◆ Aim of the exercise
Needed from the entries below: every line that holds the word "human".

Data shown Start Marker

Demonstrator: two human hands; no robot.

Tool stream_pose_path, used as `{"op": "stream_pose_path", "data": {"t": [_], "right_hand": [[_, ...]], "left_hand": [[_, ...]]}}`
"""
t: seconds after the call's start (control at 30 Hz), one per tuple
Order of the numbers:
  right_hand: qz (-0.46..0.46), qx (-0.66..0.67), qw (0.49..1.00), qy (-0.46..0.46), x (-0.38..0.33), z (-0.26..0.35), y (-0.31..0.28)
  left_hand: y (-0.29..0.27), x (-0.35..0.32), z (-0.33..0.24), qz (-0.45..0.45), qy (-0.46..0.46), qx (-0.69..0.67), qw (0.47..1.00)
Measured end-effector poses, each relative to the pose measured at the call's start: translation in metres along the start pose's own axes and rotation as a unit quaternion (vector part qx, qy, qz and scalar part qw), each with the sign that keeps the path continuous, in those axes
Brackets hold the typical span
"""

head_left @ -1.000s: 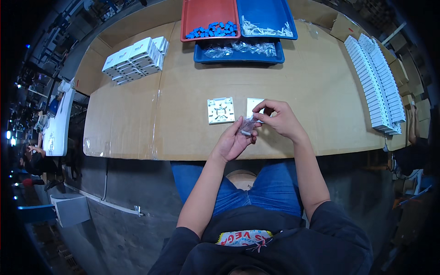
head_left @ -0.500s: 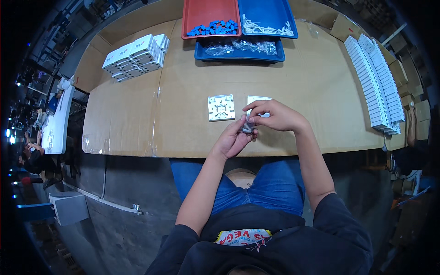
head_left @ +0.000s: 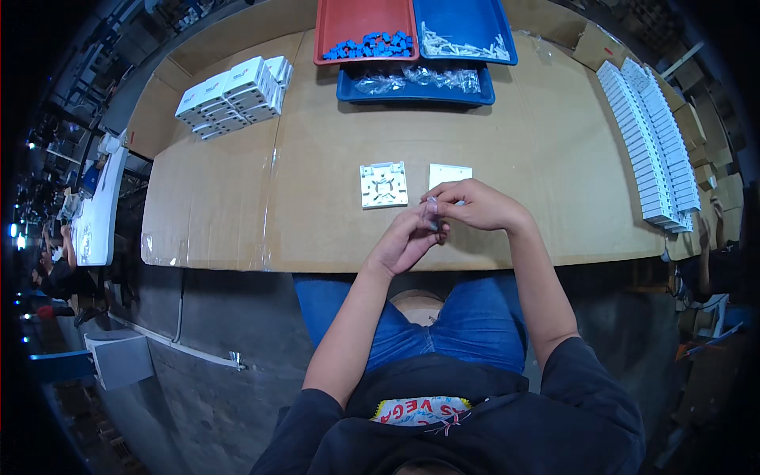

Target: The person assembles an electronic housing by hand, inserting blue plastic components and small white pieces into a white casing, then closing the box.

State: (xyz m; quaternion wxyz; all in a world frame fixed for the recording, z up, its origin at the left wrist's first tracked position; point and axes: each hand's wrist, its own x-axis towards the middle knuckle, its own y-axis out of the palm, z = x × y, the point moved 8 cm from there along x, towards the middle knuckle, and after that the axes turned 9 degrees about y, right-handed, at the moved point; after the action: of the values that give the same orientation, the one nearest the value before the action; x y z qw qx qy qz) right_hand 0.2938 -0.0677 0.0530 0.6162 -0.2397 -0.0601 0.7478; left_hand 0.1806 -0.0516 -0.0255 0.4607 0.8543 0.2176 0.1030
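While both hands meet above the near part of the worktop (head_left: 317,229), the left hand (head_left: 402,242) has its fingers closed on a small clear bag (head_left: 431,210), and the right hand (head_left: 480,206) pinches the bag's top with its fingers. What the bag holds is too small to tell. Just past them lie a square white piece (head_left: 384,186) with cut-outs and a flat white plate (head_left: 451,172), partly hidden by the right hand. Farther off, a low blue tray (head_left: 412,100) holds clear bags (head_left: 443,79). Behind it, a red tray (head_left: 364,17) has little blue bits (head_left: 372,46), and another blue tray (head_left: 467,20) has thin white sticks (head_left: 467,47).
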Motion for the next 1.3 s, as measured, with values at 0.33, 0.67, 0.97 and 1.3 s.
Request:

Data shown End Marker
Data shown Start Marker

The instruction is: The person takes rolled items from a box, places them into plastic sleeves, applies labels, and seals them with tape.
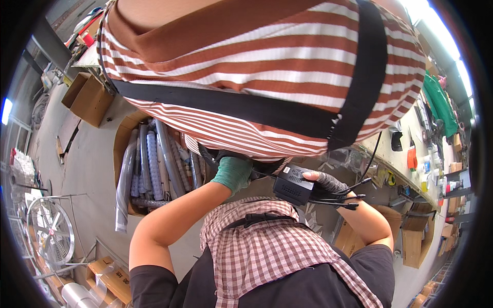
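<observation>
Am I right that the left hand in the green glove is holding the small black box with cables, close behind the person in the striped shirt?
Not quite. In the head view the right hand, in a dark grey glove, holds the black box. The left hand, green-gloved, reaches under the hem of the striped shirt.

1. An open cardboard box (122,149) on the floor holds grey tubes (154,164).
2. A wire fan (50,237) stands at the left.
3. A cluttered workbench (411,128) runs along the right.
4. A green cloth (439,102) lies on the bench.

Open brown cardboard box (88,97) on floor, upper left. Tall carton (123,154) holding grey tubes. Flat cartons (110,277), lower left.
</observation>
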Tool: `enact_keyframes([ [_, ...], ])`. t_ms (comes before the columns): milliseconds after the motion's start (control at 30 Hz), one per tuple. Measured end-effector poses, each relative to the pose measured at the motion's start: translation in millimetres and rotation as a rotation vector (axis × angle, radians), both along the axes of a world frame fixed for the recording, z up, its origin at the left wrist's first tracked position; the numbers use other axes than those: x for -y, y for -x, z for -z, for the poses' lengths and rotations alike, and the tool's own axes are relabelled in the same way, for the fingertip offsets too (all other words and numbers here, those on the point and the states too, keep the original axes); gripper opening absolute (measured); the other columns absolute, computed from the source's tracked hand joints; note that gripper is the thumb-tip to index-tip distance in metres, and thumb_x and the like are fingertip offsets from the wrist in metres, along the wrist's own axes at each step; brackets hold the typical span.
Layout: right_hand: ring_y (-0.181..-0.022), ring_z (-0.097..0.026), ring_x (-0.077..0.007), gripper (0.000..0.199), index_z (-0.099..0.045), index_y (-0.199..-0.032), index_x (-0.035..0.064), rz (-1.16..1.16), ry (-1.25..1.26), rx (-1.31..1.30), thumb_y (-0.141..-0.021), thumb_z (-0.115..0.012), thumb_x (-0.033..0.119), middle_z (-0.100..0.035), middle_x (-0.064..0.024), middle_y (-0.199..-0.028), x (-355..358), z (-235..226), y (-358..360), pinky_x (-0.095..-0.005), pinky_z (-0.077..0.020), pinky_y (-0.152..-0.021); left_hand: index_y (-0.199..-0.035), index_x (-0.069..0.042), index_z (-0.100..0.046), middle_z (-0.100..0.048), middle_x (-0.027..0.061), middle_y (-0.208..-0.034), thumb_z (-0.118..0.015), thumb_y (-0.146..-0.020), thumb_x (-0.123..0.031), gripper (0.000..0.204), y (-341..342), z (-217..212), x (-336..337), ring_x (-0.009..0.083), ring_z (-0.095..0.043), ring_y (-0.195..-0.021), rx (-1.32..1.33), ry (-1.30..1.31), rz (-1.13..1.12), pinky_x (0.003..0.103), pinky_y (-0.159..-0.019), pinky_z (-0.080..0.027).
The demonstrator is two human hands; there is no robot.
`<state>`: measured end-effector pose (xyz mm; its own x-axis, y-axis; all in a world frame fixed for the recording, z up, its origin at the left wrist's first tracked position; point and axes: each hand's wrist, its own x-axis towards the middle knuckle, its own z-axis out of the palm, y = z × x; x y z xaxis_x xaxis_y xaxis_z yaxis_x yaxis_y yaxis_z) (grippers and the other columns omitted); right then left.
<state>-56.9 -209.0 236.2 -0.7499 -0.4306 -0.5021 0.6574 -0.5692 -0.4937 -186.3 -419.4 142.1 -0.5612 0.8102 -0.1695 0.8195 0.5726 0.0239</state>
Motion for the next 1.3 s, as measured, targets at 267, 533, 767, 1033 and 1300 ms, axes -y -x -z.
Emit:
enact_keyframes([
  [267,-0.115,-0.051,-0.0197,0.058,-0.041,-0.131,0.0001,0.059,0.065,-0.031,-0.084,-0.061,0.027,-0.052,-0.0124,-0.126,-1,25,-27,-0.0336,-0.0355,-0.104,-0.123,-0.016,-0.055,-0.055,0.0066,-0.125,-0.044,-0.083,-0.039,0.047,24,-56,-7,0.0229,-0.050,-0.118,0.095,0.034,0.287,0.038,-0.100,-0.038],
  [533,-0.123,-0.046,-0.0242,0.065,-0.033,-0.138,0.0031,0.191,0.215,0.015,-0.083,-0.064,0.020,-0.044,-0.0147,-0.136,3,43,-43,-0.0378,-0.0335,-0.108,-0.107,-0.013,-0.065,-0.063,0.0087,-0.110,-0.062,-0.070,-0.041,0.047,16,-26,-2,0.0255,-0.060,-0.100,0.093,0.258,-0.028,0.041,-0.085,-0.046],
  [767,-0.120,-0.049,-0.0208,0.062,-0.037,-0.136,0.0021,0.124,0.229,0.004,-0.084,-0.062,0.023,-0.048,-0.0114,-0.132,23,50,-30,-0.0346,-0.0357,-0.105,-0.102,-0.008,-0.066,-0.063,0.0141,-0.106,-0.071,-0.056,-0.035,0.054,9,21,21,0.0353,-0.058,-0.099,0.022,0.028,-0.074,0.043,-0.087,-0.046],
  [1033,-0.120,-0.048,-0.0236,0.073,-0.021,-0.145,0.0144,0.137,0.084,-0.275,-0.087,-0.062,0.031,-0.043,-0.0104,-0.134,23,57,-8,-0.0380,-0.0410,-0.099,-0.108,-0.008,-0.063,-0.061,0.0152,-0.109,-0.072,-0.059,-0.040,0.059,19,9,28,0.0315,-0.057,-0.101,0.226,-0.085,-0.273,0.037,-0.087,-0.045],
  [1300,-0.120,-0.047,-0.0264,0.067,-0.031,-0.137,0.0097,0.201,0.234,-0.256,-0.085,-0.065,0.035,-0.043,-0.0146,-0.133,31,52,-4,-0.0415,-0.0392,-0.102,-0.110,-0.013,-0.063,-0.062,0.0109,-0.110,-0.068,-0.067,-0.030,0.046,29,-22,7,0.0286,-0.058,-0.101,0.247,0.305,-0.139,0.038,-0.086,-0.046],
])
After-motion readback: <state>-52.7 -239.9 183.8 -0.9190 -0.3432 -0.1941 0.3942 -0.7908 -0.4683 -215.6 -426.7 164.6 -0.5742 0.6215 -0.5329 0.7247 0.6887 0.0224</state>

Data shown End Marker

◆ Finished task
Demonstrator: two human hands; no robot.
The demonstrator is two human hands; there is no robot.

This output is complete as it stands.